Groundwater data for 63 overburden monitoring wells for the past four years were provided for review. The data provided for each well consisted of groundwater elevation, LNAPL thickness, and benzene, toluene, ethylbenzene and total xylenes (BTEX) concentration. These values were input into Groundwater Spatio-temporal Data Analysis Tool (GWSDAT) version 2.0, produced under the GNU General Public License.
Methods
GWSDAT provided concentration trends for BTEX compounds in each well and identified hot spots—groups of monitoring wells containing LNAPL or elevated dissolved-phase hydrocarbon concentrations. GWSDAT also illustrated the various localized groundwater flow directions in various parts of the site.
GWSDAT uses the R statistical package to effectively evaluate simple linear or log-linear trends in concentrations of chemicals in groundwater, as well as providing nonparametric trend analysis using penalized splines (p-splines), contouring using local polynomial regression fitting, 95% confidence intervals regarding concentrations and the linear approximations of their temporal trends, and Mann-Kendall (S) statistics regarding the trend direction and degree of certainty. The data, trend estimates, and groundwater elevation measurements, and chemical concentrations in groundwater contours can be displayed for each well as shown in Figures 113 and 114.
Figure 113. Date trends for benzene in well OB-65.
Figure 114. Benzene concentrations across the site Aquifer-A.

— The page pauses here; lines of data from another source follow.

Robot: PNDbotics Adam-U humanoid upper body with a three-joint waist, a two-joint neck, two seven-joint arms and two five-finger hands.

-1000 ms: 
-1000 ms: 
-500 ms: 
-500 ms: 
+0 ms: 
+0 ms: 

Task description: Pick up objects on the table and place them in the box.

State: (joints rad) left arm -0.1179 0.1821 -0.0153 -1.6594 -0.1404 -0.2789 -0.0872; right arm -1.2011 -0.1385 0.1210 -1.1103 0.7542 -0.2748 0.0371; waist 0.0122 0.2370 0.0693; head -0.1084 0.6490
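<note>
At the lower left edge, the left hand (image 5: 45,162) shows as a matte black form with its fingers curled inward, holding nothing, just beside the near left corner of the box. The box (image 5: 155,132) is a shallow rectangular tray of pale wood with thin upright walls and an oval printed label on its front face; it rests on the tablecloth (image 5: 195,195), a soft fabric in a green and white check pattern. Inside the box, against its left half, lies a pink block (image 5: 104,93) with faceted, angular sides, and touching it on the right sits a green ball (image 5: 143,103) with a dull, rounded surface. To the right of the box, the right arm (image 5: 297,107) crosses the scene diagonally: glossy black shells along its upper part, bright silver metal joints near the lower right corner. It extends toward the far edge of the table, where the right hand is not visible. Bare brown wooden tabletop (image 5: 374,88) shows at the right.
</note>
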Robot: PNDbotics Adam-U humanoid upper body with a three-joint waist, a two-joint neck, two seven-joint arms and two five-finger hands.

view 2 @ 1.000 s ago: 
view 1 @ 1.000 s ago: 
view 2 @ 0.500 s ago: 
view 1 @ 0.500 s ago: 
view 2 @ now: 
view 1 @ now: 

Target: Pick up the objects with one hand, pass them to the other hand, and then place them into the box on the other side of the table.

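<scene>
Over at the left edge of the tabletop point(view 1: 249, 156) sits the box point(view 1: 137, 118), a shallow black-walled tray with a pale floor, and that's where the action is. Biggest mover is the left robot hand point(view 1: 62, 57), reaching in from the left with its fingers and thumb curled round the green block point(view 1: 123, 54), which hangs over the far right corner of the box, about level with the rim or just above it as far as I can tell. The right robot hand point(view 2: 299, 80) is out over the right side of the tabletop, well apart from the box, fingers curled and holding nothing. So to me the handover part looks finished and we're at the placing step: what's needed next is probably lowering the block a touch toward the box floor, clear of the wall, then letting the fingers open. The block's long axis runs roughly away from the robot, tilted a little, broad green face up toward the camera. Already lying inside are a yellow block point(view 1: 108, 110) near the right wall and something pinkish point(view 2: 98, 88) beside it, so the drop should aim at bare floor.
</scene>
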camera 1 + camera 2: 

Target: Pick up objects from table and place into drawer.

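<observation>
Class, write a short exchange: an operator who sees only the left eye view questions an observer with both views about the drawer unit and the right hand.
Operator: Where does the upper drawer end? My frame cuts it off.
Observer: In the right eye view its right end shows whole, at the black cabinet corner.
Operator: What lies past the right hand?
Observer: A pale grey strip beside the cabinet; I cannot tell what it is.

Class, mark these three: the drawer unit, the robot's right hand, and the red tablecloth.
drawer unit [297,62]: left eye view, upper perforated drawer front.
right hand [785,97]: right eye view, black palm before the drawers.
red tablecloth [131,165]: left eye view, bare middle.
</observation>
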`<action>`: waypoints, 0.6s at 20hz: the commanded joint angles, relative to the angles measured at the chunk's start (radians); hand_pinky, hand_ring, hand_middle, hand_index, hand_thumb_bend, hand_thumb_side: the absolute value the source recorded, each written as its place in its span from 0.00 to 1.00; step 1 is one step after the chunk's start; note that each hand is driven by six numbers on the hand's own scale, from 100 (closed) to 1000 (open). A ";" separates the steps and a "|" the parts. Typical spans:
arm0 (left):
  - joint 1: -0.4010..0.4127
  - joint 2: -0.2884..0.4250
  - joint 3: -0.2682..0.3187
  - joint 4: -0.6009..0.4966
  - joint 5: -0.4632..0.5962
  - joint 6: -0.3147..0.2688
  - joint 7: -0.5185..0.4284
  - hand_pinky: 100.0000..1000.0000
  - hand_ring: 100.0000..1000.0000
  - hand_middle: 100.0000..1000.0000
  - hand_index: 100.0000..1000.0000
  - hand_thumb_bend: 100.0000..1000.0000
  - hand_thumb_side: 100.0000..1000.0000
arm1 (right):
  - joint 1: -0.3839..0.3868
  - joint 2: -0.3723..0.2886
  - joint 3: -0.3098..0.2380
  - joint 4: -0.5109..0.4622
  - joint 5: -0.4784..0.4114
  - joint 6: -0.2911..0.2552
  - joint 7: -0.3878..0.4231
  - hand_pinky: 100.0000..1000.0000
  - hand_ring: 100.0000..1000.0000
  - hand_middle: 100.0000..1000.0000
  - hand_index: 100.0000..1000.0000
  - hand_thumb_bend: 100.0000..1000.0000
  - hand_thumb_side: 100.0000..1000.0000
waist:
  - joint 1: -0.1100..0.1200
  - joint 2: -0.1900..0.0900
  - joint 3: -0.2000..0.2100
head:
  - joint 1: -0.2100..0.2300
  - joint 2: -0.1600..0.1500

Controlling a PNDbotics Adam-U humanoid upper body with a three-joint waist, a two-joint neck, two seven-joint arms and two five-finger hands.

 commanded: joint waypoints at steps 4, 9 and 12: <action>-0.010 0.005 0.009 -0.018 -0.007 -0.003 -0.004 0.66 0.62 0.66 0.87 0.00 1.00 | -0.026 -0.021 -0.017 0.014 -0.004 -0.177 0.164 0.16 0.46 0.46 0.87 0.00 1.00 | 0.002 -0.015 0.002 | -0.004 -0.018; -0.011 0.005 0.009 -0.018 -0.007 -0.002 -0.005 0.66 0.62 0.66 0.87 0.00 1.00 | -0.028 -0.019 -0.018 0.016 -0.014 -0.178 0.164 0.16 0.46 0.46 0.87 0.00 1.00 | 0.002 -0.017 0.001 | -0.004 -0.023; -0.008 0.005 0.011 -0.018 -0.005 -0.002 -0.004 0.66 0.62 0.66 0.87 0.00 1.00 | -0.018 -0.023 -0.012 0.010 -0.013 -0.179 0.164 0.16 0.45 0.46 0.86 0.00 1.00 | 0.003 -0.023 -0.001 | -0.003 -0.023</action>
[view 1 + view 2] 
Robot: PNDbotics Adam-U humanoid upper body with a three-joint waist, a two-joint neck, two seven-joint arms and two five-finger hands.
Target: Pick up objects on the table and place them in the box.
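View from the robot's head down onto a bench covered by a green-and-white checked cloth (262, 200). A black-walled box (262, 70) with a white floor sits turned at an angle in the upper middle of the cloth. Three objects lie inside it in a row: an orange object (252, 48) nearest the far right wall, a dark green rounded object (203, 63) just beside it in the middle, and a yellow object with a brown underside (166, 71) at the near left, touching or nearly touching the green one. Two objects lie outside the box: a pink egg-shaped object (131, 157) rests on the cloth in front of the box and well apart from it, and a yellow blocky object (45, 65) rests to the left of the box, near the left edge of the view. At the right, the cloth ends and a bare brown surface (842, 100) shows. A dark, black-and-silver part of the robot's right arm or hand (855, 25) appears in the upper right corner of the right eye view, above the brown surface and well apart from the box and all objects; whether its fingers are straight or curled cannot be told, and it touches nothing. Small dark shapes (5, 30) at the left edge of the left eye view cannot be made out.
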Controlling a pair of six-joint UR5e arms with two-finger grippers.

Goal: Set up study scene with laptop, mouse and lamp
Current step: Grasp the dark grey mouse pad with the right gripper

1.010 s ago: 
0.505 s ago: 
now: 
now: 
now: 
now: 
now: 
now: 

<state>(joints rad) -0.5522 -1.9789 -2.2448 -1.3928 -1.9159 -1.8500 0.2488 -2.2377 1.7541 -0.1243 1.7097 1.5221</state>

Additional groundwater analytical data including lead, chlorinated VOCs, and tentatively identified compounds (TICs) concentrations, were then retrieved from historical reports prepared by the previous consultant and included in the evaluation. The concentration trends for each well and hot-spot data from GWSDAT, as well as the additional information from historical reports were compiled into a spreadsheet. Wells with historical detections of LNAPL were kept on a semiannual sampling schedule. Low-flow sampling methods were planned to be continued for wells that are analyzed for total lead, nitrate, nitrite, sulfide, ferrous iron, dissolved carbon dioxide, and alkalinity. Wells where chlorinated compounds or TICs, or both were present at concentrations above regulatory criteria were planned to be analyzed for VO+15, MTBE and TBA. Recommendations for potential reductions in the number of wells sampled, frequency of sampling and analytical parameters (VO+15 to BTEX) were made for each individual well based on historical concentrations, LNAPL, and the wells’ use for delineation of LNAPL or hot-spot areas.
Results
Based on the evaluation described above, the following proposed modifications to the groundwater sampling program for this site were made:
- discontinuation of sampling of 5 monitoring wells, expected to reduce the time needed for both of the semiannual sampling events by approximately 5 labor hours (10 labor hours per year),
- reduction of sampling frequency from semiannual to annual for 14 monitoring wells, expected to reduce the time needed for semiannual sampling events by approximately 14 labor hours,
- change in analysis from VO+15 to BTEX for 27 monitoring wells.
- The site sampling program had a cost savings of 16% annually.
The approximate cost savings for each of the proposed modifications were calculated outside of the GWSDAT software. The proposed modifications were accepted by the Licensed Site Remediation Professional (LSRP). These modifications are in the process of being implemented.